ASSIGNED TASK:
Nothing in the data may be altered; copy it all exactly.

DATA BLOCK:

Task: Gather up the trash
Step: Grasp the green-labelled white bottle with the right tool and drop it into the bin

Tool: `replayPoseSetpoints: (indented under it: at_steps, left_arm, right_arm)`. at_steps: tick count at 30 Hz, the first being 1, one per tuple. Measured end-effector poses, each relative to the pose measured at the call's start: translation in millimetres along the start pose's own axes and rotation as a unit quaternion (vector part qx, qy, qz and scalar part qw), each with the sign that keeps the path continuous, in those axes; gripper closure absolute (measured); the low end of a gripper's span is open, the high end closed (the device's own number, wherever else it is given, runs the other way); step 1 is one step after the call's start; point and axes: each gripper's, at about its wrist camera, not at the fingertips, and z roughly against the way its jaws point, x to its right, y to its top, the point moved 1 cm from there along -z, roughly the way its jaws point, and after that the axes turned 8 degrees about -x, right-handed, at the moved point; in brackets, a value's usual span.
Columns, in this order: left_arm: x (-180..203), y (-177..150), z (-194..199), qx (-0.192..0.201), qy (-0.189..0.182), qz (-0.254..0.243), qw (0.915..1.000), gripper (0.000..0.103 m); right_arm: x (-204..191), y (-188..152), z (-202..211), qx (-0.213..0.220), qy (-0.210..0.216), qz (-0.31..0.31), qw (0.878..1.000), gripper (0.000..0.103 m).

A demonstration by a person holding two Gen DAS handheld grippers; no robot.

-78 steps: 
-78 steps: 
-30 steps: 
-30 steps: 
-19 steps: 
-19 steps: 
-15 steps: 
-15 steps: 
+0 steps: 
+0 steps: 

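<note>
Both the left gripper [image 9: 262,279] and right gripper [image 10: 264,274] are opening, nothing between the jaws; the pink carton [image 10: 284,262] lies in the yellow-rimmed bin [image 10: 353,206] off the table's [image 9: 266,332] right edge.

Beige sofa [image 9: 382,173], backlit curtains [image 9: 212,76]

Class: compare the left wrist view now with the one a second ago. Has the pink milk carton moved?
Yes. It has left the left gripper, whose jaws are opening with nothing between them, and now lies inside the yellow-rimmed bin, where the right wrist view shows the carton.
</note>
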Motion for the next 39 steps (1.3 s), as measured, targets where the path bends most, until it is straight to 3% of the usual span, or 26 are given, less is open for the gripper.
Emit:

TASK RESULT:
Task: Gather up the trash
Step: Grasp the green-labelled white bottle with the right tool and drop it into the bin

Tool: `replayPoseSetpoints: (indented under it: at_steps, left_arm, right_arm)`. at_steps: tick count at 30 Hz, the first being 1, one per tuple. Measured end-effector poses, each relative to the pose measured at the call's start: translation in millimetres along the start pose's own axes and rotation as a unit quaternion (vector part qx, qy, qz and scalar part qw), each with the sign that keeps the path continuous, in those axes; gripper closure absolute (measured); the low end of a gripper's span is open, the high end closed (the device's own number, wherever else it is given, runs the other way); step 1 is one step after the call's start; point and axes: each gripper's, at about its wrist camera, not at the fingertips, and z roughly against the way its jaws point, x to its right, y to its top, the point moved 1 cm from there along -z, roughly the way its jaws point, and after that the axes turned 8 degrees about -x, right-handed, at the moved point; in brackets, a value's usual span.
Columns, in this order: left_arm: x (-180..203), y (-177..150), z (-194..199), qx (-0.192..0.201), qy (-0.189..0.182), qz (-0.254..0.243), qw (0.915..1.000), gripper (0.000..0.103 m); right_arm: x (-204..191), y (-188..152), z (-202..211), qx (-0.213..0.220), qy (-0.210..0.216), qz (-0.31..0.31), qw (0.878..1.000), gripper (0.000..0.103 m).

A demonstration by a person holding two Gen DAS handheld grippers; no robot.

-78 steps: 
-78 steps: 
-30 steps: 
-30 steps: 
-19 steps: 
-19 steps: 
-15 steps: 
-15 steps: 
+0 steps: 
+0 steps: 

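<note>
Both the left gripper [image 9: 262,279] and right gripper [image 10: 264,274] are opening, nothing between the jaws; the pink carton [image 10: 284,262] lies in the yellow-rimmed bin [image 10: 353,206] off the table's [image 9: 266,332] right edge.

Beige sofa [image 9: 382,173], backlit curtains [image 9: 212,76]

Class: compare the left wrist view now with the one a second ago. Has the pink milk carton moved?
Yes. It has left the left gripper, whose jaws are opening with nothing between them, and now lies inside the yellow-rimmed bin, where the right wrist view shows the carton.
</note>
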Motion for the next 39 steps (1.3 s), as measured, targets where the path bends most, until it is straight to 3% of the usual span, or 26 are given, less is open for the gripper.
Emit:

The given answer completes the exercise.